• [Work order]: Which lines mention "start"? Show each one from the listing.

-------- Available data

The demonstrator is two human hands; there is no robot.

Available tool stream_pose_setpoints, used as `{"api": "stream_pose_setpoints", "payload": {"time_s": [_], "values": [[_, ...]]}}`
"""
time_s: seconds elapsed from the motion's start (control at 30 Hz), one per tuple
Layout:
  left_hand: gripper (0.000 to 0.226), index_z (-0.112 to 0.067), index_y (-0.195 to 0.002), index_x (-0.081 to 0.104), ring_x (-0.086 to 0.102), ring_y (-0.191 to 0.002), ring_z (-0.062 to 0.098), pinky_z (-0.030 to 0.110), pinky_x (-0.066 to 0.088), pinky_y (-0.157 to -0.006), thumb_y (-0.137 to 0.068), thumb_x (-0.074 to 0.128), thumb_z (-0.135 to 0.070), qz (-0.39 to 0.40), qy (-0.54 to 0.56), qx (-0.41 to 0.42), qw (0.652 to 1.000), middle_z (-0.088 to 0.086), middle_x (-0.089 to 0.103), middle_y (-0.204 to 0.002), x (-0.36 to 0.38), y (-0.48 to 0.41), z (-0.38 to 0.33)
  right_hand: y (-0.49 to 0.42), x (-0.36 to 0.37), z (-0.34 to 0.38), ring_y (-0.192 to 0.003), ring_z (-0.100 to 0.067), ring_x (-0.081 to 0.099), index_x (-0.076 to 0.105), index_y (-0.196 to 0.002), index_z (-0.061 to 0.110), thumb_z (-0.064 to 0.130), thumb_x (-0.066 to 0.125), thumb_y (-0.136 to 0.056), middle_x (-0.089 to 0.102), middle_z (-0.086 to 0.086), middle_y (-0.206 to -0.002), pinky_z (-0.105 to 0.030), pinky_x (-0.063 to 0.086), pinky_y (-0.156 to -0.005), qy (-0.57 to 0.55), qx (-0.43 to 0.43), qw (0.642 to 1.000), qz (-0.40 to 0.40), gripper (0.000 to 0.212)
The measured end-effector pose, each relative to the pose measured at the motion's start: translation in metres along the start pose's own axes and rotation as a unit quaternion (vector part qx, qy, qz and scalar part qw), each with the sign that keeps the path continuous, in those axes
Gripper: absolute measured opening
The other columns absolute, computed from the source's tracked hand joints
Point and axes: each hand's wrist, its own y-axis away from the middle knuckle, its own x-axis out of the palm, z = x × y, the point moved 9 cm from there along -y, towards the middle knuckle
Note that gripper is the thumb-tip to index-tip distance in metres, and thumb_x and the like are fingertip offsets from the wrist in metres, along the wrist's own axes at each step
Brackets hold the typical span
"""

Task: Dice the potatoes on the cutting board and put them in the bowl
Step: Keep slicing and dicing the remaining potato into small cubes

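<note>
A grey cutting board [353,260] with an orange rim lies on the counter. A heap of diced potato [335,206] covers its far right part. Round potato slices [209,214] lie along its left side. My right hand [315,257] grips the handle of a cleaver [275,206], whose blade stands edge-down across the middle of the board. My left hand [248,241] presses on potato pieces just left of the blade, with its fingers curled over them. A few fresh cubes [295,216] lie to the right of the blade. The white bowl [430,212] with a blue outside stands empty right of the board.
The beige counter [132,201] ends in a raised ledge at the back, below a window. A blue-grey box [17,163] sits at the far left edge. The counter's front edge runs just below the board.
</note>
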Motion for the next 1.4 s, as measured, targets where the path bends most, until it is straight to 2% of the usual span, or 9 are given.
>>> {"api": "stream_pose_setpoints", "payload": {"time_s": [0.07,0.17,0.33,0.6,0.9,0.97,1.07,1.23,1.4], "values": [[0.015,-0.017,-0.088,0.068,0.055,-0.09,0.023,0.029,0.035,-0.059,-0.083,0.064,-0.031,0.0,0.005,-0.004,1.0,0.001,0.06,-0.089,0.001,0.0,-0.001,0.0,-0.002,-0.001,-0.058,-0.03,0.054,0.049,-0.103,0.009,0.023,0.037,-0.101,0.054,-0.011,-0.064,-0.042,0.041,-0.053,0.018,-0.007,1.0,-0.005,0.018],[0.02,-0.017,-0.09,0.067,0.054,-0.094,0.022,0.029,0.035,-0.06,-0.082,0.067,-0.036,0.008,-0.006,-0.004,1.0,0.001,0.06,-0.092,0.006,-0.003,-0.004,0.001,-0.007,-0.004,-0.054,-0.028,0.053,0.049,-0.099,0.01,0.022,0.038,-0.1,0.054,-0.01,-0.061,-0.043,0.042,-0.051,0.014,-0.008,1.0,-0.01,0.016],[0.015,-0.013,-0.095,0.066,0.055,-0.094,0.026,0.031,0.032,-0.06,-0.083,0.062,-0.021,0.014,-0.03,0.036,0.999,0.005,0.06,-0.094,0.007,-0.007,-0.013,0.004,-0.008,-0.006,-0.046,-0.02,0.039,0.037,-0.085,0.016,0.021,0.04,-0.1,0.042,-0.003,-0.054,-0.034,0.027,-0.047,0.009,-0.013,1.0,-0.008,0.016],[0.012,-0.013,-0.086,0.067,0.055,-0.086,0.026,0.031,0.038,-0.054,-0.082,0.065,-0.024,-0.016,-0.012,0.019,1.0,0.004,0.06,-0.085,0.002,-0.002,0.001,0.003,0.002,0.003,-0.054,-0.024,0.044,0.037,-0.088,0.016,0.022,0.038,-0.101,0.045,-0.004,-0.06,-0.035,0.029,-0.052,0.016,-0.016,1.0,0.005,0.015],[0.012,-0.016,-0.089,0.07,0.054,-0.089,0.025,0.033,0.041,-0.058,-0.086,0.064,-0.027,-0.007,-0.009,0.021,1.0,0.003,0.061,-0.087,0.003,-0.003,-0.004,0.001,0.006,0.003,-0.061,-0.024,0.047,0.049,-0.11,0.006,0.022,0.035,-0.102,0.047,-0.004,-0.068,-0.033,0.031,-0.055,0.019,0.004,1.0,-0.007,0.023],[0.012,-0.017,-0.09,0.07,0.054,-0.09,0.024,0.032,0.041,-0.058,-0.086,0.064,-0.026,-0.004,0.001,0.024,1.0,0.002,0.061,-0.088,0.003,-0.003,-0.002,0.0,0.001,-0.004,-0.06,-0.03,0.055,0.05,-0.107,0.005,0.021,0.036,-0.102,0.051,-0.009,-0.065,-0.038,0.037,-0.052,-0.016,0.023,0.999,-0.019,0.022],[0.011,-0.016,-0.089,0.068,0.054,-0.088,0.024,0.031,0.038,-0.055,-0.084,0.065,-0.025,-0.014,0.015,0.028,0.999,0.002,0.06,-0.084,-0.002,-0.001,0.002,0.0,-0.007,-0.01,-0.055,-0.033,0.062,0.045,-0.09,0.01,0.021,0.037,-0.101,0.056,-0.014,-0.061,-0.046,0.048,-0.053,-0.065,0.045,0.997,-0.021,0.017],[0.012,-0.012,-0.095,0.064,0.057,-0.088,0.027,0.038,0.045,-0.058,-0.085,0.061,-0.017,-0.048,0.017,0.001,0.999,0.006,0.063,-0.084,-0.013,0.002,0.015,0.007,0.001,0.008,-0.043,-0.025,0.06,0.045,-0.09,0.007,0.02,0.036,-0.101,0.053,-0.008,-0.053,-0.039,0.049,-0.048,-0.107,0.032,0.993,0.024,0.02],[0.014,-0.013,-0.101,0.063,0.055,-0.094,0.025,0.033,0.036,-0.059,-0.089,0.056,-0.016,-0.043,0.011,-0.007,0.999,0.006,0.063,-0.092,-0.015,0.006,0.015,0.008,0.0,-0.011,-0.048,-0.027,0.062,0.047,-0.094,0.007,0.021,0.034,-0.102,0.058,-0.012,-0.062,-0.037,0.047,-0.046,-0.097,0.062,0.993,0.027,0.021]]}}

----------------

• [Expected answer]:
time_s: seconds elapsed from the motion's start (control at 30 Hz), one per tuple
The measured end-effector pose, each relative to the pose measured at the motion's start: translation in metres along the start pose's own axes and rotation as a unit quaternion (vector part qx, qy, qz and scalar part qw), each with the sign that keeps the path continuous, in those axes

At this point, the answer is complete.